Murray left to tell the kids what he could. Within an hour, some neighbors showed up to take their place with the Wolfe children. Dan left quietly after an agent arrived to keep his own vigil in the waiting room. Moira was probably their only link with Cortez, and that meant that her life was potentially in danger from hands other than her own. Murray got to the office just after nine, his mood still quiet and angry when he arrived. There were three agents waiting for him, and he waved them to follow.
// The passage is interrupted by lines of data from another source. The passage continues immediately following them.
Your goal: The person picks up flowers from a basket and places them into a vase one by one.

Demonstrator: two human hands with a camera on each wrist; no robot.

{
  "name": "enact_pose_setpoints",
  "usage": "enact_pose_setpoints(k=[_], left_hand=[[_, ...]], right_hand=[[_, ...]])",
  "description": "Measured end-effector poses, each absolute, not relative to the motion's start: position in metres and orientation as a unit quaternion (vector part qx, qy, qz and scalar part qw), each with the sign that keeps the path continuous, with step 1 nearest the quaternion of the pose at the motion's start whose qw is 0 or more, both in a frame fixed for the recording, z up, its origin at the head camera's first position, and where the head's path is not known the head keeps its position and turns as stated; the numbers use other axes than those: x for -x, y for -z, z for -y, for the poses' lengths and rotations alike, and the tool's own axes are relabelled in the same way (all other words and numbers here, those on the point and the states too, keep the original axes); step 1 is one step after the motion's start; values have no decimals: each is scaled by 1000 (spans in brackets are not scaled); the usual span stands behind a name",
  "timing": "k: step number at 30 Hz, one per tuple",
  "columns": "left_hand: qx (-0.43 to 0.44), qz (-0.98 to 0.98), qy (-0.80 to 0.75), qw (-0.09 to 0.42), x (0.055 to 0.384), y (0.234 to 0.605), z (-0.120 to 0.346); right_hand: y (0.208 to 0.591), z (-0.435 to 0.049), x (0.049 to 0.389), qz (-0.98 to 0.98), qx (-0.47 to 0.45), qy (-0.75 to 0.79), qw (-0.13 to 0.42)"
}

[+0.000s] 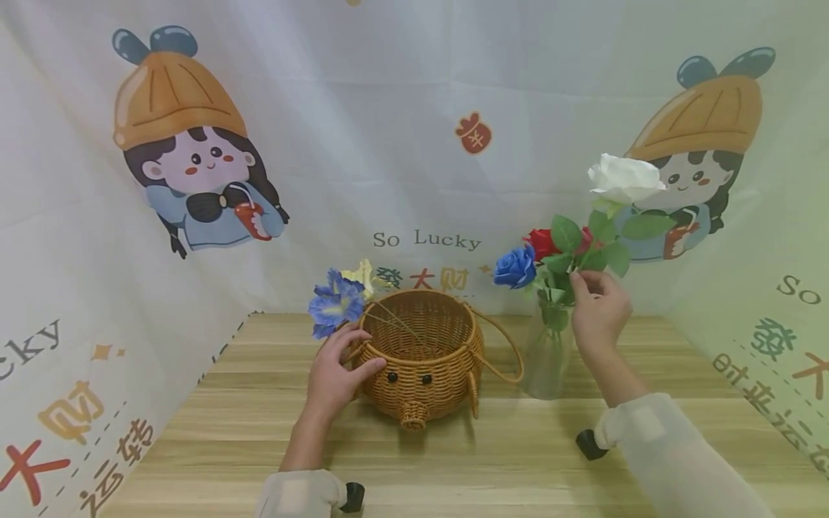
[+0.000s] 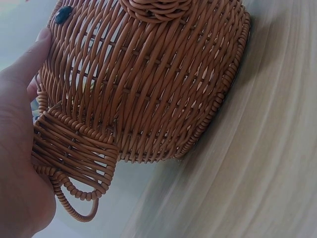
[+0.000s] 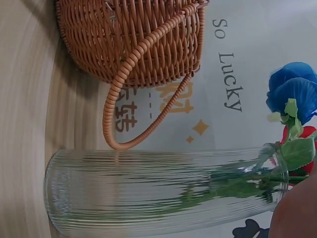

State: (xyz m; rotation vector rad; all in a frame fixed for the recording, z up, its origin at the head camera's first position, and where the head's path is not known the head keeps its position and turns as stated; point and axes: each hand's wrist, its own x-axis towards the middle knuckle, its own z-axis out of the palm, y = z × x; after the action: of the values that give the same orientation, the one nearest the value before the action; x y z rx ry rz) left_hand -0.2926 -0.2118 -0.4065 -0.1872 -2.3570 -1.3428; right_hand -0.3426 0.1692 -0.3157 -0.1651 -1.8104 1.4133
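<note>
My left hand (image 1: 333, 378) grips the rim of a brown wicker basket (image 1: 414, 392) with a pig face, fingers over the left side and thumb at the front. In the left wrist view the thumb lies near the basket's eye (image 2: 63, 15). A blue-purple flower (image 1: 337, 302) and a pale yellow flower (image 1: 363, 277) lean out of the basket at the left, thin stems inside it. Over the mouth of a clear ribbed vase (image 3: 148, 193), my right hand (image 1: 601, 311) pinches a stem among leaves below a tall white rose (image 1: 623, 180). The fingertips are partly hidden.
A blue rose (image 1: 514, 267) and a red rose (image 1: 542, 244) stand in the vase beside the white one. The basket's loop handle (image 1: 512, 345) hangs toward the vase. Printed cloth (image 1: 414, 180) surrounds the wooden tabletop (image 1: 453, 475).
</note>
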Motion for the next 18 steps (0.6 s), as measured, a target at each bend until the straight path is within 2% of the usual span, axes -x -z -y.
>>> enact_pose_setpoints(k=[8, 18], left_hand=[[69, 844, 487, 217, 293, 407, 211], [70, 846, 482, 218, 292, 406, 210]], right_hand=[[320, -167, 344, 700, 59, -570, 426], [310, -168, 348, 688, 88, -586, 420]])
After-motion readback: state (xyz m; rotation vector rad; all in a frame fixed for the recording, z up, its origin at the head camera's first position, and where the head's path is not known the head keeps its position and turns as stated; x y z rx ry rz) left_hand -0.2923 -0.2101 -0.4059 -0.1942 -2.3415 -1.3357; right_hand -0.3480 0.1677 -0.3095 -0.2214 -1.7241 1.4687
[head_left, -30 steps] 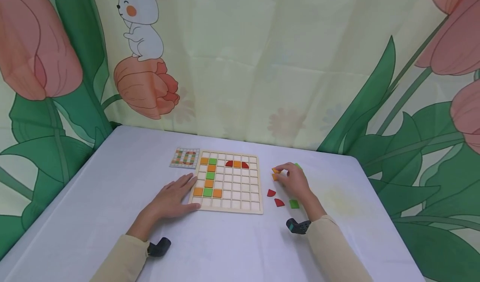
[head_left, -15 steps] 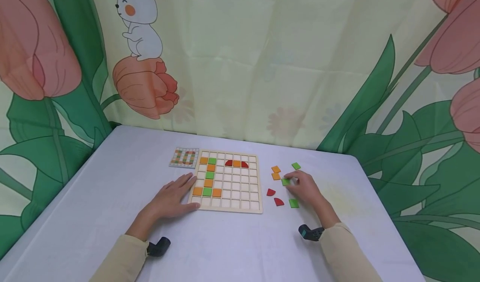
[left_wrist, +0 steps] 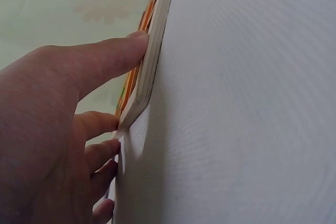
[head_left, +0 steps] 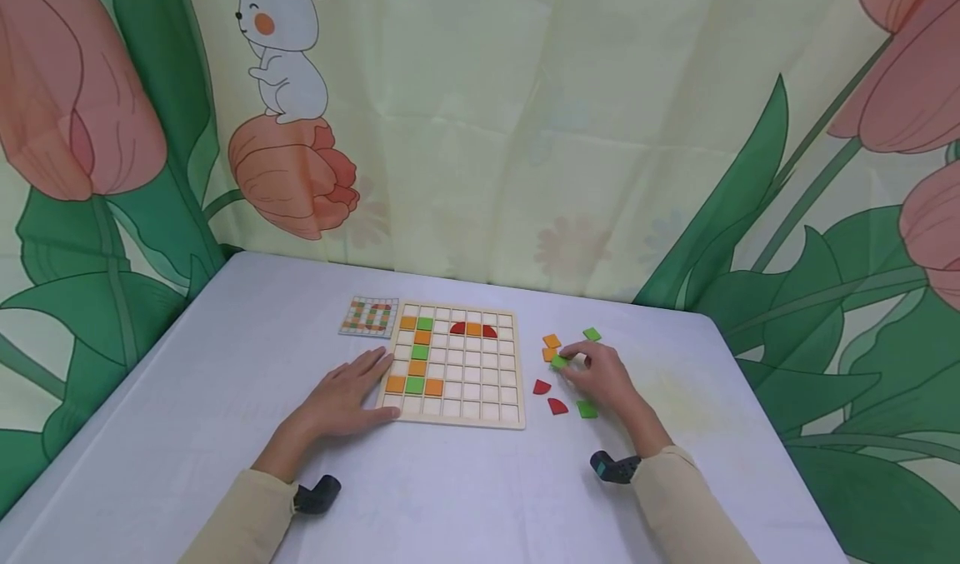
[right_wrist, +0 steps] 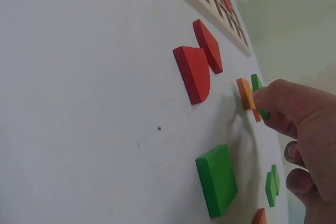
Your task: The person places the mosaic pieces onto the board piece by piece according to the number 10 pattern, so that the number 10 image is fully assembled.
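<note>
A square wooden grid board (head_left: pixel 461 421) lies on the table. Orange and green square tiles form a figure at its left, and two red quarter-circle tiles flank an orange tile (head_left: pixel 474 329) near the top. My left hand (head_left: pixel 341 401) rests against the board's left edge; in the left wrist view its thumb (left_wrist: pixel 113 59) lies on the edge. To the board's right, my right hand (head_left: pixel 603 372) pinches a green square tile (head_left: pixel 559 362) between thumb and forefinger. That tile is lifted and partly covers an orange tile (head_left: pixel 548 354).
Beside the right hand lie another orange tile (head_left: pixel 552 341), two red quarter-circle tiles (head_left: pixel 542 387) and more green tiles (head_left: pixel 587 409). A small pattern card (head_left: pixel 369 316) with coloured squares touches the board's upper left. A printed curtain (head_left: pixel 480 172) hangs behind the table.
My right hand has left the orange tiles it was fingering, moved down and right to a green tile, then brought that tile left toward the orange ones. My left hand has stayed put.
</note>
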`<state>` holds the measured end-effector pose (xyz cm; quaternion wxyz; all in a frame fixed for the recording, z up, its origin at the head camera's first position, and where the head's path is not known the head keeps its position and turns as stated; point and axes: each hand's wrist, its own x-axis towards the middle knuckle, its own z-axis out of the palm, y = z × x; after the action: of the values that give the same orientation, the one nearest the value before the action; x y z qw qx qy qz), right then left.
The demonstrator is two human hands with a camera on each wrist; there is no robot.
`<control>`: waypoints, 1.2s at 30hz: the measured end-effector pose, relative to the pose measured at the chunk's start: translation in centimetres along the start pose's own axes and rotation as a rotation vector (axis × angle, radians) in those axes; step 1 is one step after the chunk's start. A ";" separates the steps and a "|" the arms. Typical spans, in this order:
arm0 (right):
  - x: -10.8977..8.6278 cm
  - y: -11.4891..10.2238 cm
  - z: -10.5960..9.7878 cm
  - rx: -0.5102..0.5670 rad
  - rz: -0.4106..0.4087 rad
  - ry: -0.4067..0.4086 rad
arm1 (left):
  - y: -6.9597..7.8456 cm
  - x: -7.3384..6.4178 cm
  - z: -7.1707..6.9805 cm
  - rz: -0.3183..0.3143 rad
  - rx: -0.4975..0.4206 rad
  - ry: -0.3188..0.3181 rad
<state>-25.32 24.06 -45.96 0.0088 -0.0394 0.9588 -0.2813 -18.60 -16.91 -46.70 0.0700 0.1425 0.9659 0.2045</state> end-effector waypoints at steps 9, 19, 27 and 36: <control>1.0 -3.0 1.3 0.037 -0.062 -0.013 | 0.0 0.0 0.1 0.002 -0.011 0.003; 2.4 -5.8 3.8 0.068 -0.091 -0.024 | 0.1 -0.1 0.1 -0.008 -0.020 -0.008; 3.1 -7.7 5.2 0.060 -0.155 -0.020 | 0.0 -0.2 0.0 -0.003 -0.018 -0.002; 3.6 -8.6 5.5 -0.016 -0.163 -0.015 | 0.1 -0.1 -0.1 -0.015 -0.010 -0.008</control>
<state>-28.11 13.61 -45.94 -0.0071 -0.1195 0.9545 -0.2732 -18.46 -16.90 -46.56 0.0761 0.1355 0.9656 0.2083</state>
“Okay, what have you found out?”

” ‘Mr. ‘Díaz’ used an American Express card at The Hideaway. We’ve identified the number at two airline ticket counters – thank God for those credit – checking computers. Right after he dropped Mrs. Wolfe off, he caught a flight out of Dulles to Atlanta, and from there to Panama. That’s where he disappeared. He must have paid cash for the next ticket, ’cause there’s no record of a Juan Díaz on any flight that evening. The counter clerk at Dulles remembers him – he was in a hurry to catch the Atlanta flight. The description matches the one we already have. However he got into the country last week, it wasn’t Dulles. We’re running computer records now, ought to have an answer later this morning – call it an even-money chance to figure his route in. I’m betting on one of the big hubs, Dallas-Fort Worth, Kansas City, Chicago, one of them. But that’s not the interesting thing we’ve discovered.

“American Express just discovered that it has a bunch of cards for Juan Díaz. Several have been generated recently, and they don’t know how.”

“Oh?” Murray poured some coffee. “How come they weren’t noticed?”

“For one thing, the statements are paid on time and in full, so that dog didn’t bark. The addresses are all slightly different, and the name itself isn’t terribly unusual, so a casual look at the records won’t tip anyone off. What it looks like is that somebody has a way to tap into their computer system – all the way into the executive programming, and that might be another lead for us to run down. He’s probably been staying with the name in case Moira gets a look at the card. But what it has told us is that he’s made five trips to the D.C. area in the past four months. Somebody is playing with the AmEx computer system, somebody good. Somebody,” the agent went on, “good enough to tap into a lot of computers. This guy can generate complete credit lines for Cortez or anyone else. There ought to be a way to check that out, but I wouldn’t be real hopeful about running him down fast.”